Long-standing bad habits become accepted industry practices. When exposed to outside scrutiny, these routine vices have produced headlines aplenty lately over fraudulent accounting, boardroom abuses, not to mention the tainted securities research that cost Wall Street firms $1.4 billion.
Now America's mutual fund industry is coming under the gaze of concerned regulators for one of its bad habits. The Securities and Exchange Commission has been investigating "revenue-sharing," in which fund companies, unbeknownst to fund shareholders, essentially pay brokerage firms a tariff to distribute their wares. This controversial practice was exposed in a May 2001 Institutional Investor cover story by Staff Writer Rich Blake.
But there's more mischief afoot in the fund world, as you can read in this month's cover story by Blake, "Misdirected Brokerage," which begins on page 47. A portion of that revenue-sharing tariff, it turns out, comes directly out of the pockets of fund shareholders, not from the fund company's coffers.
Fund companies allocate trading commissions to brokerages in exchange for fund distribution. Known as directed brokerage, this use of commissions is allowed under narrow circumstances.

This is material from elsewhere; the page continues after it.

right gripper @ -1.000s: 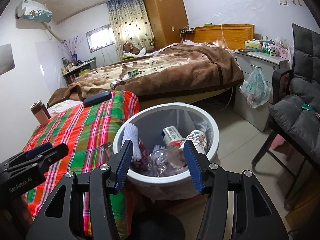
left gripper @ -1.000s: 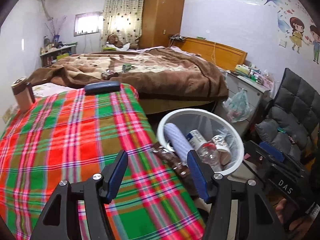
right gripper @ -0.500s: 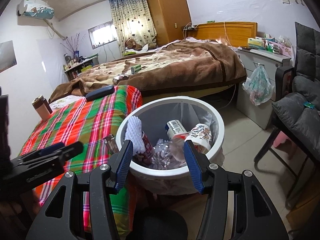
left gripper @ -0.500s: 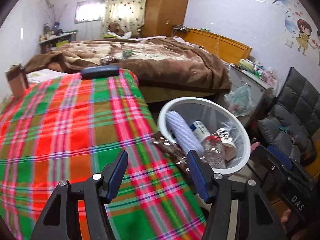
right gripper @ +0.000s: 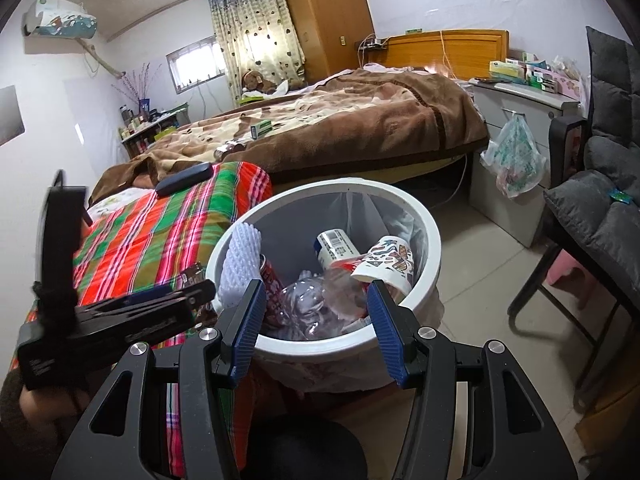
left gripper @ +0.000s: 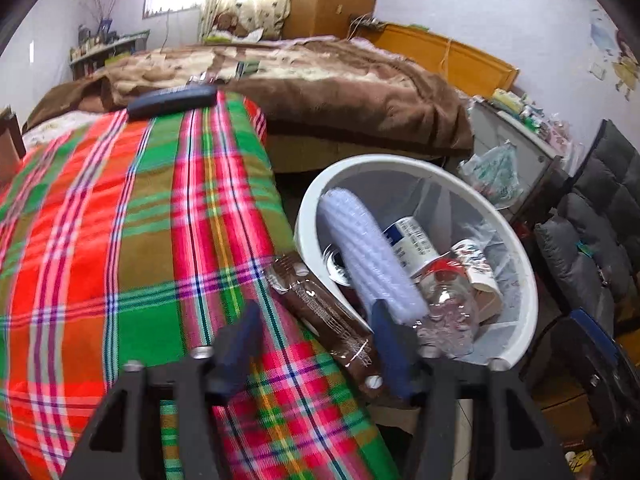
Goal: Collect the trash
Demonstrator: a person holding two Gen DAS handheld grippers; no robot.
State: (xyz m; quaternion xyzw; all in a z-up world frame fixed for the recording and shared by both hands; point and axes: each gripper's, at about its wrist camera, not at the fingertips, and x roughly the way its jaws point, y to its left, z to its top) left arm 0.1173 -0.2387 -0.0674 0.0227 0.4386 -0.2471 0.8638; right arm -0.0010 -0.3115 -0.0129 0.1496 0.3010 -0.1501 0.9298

But as Blake reveals in his story, the SEC has concluded that fund companies' directed brokerage payments for distribution are in most cases illegal. They keep company costs down, boosting their profits, but end up costing fund shareholders by cutting into returns and artificially inflating commission charges.
Blake reports that the SEC, in a widely anticipated report due out in a month or so, is poised to recommend measures that ultimately could result in wide-ranging changes in the way mutual funds are marketed. At the very least, the agency is likely to push for wider disclosure of a questionable practice that has passed for business as usual. Until now.
"Having to own up to a hidden profit boost," notes Blake, "is the last thing the fund industry wants to do right now."